I had come back to the gym in the fall
with a few months to train before my first national competition in front of our
whole community. Until then, I loved being among my teammates
from coast to coast, showing the judges and coaches how much I had improved and
how much I wanted to be there vying for the top spot. I was at my best when I was at a competition
getting ready to do my thing; I lived to perform. It was my time.
Within two seconds of walking into the
gym, all eyes were on me. I could hear
the whispers, and feel the once-overs scanning me up and down, in shock at this
new Alex. “What happened?” was the question of the
week. My coach got attacked by everyone:
parents, coaches and judges. The looks
of pity, sadness, and just plain confusion were priceless. My confidence plummeted. Hit rock bottom. And then I had to squeeze myself into a
skintight suit that left nothing to the imagination, and parade in front of
hundreds of people who thought I was fat, and attempt to perform at my best. That small pain inside my chest that day was
just the start of a hole that was being created inside me; the beginning of the
eventual damage it would all cause, leaving me hollow and empty inside.
After the competition was over, and I
had won my second national title regardless of being so “overweight”, I
couldn’t even be proud of it as I saw them come right for me: coaches, judges and advisors. All I remember from those “meetings” were
certain words: “heavy”, “lose weight”, “eating habits”, etc. I could barely look any of them in the eyes,
and I sat there like a stone, head hung so low, biting back my tears and only
moving slightly to lift my chest and take in small breaths. But, I could never hold them back.

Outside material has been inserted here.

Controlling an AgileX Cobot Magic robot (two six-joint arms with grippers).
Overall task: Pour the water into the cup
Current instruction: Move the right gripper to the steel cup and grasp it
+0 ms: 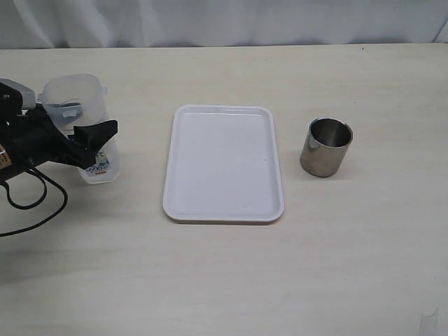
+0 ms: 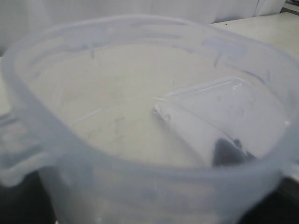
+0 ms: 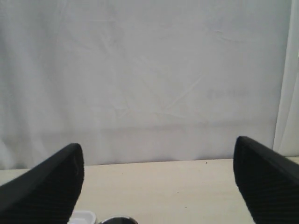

I began to look at myself differently
from that very first day, and would never see my own beauty through my own eyes
again. It was gone, not that I didn’t try and fight
them. From that moment on, the
conversation was always about my weight.
I saw their eyes on my thighs, my face.
It was as if they knew exactly where that pound I gained yesterday went
on my body. And, if I lost a pound, it
didn’t matter because if it wasn’t 10 pounds, then it wasn’t worth a
comment. I would show up in the gym to
train every day, and cringe as I rolled on my thin black tights, tiny shorts
and sports bra. Only this time, instead
of the snug tank top I used to put on, I began to hide within my clothes,
finding baggy t-shirts to throw on instead.
I would layer and layer to somehow shrink inside them: thigh-high leg warmers, loose shirts…anything
that hugged my curves was thrown under my bed and kept there.
My family must have seen what was going
on, but what could they do? I was a
quiet, moody, private, high performance 16-year-old athlete. I came home right after training, and the
last thing I wanted to do was talk about my weight. My mother saw the inevitable breakdown, and
how it went from bad to worse faster than she could have imagined. There were
too many triggers and emotional traumas to count, but enough to get me to a
point where I hated myself, and where hurting myself seemed the only option.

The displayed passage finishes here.